If you're going to study muscle movement, it makes sense to do so in a freely moving animal. To date, however, no in vivo imaging method has allowed that kind of flexibility in monitoring the signals that trigger muscle movement. Now, Rogers et al,. describe a method for dynamically tracking Ca²⁺ uptake into mitochondria, a process that rapidly follows the ion's release from the sarcoplasmic reticulum during contraction of skeletal muscle. The technique uses a mitochondrially targeted green fluorescent protein (GFP)-aequorin that's ubiquitously expressed in transgenic mice. The result is a bioluminescent Ca²⁺ sensor that is primed by injection of the aequorin substrate coelenterazine and triggered by mitochondrial uptake of the calcium ions. Although in vivo imaging of muscle-related Ca²⁺ flux is not unprecedented, previous studies have not been able to examine the entire muscle, let alone the whole animal. Rogers et al. were able to monitor whole newborn mice for mitochondrial Ca²⁺ signals, directing their attention toward recording recognized movement patterns associated with particular phases of sleep. Muscle activity could be tracked just 15 minutes after coelenterazine injection and followed for up to 10 hours. This flexibility, combined with the high signal-to-noise ratio (while mammalian tissues exhibit background fluorescence, they do not have inherent bioluminescence), makes this technique ideal for monitoring movement in behavioral studies. The downside is suboptimal spatiotemporal resolution; for detailed studies of particular muscle fibers, invasive studies like two-photon microscopy remain an appropriate choice. Nevertheless, the report from Rogers et al. represents the first holistic view of intramuscular Ca²⁺ signaling in an unrestrained mammal and will be of particular interest to researchers studying motor development and movement-related behaviors.
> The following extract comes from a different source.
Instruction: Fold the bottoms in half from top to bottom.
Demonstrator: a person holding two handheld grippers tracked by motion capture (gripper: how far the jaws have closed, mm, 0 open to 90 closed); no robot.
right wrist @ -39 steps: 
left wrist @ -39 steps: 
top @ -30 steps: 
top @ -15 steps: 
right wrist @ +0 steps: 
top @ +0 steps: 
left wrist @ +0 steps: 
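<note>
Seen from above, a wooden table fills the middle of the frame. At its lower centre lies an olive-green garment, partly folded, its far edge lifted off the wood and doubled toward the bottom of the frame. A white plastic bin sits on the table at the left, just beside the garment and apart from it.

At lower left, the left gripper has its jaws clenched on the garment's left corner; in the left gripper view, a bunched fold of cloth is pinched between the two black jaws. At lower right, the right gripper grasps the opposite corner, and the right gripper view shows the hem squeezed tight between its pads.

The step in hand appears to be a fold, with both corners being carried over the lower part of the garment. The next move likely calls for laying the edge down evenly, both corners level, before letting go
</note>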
- Rogers et al. 2007. Non-invasive in vivo imaging of calcium signaling in mice. PLoS ONE 2:e974.

See Span

The value of visualizing exactly which residues of a transmembrane protein bridge the lipid bilayer is not hard to understand; the way to get this information is less obvious. Even a high-quality crystal structure may be useless, since most lipids do not survive purification or crystallization. Likewise, though hydropathy plots can give clues about transmembrane α-helices, they can give misleading predictions too, particularly if there are charged residues that are not extramembranous. Clues about the environment in which an aromatic amino acid finds itself can be gained by measuring fluorescence emission; this has been described for tryptophan residues. However, for this approach to work, only one tryptophan can be present in the protein, and therefore heavy mutagenesis can be required. Since cysteine is generally infrequent in membrane proteins and can be fluorescently labeled, it might be a better choice. Jittikoon et al,. apply this premise to the study of diacylglycerol kinase, which has three α-helices that span the lipid bilayer. The protein contains only two cysteines and has been shown to be fully active when these are mutated to alanines. Therefore, the double-alanine mutant can be used as the basis for a series of mutants in which cysteine is independently introduced at each position that might be located within the transmembrane domain. The authors collected kinetic data for each of the mutant proteins, but even those that had reduced catalytic activity were shown by cross-linking studies to form trimers (the physiological form of the wild-type sequence). By measuring the emission maxima of the different fluorescently labeled mutants and by performing quenching experiments to gauge solvent access, a strong case could be made for having appropriately defined the identities of the boundary residues of the protein's first transmembrane domain. This fluorescence method may therefore be a useful means to refine hydropathy plots in situations where charged residues may throw off the prediction.

- Jittikoon et al. 2007. A fluorescence method to define transmembrane alpha-helices in membrane proteins: studies with bacterial diacylglycerol kinase. Biochemistry 46:10950-10959.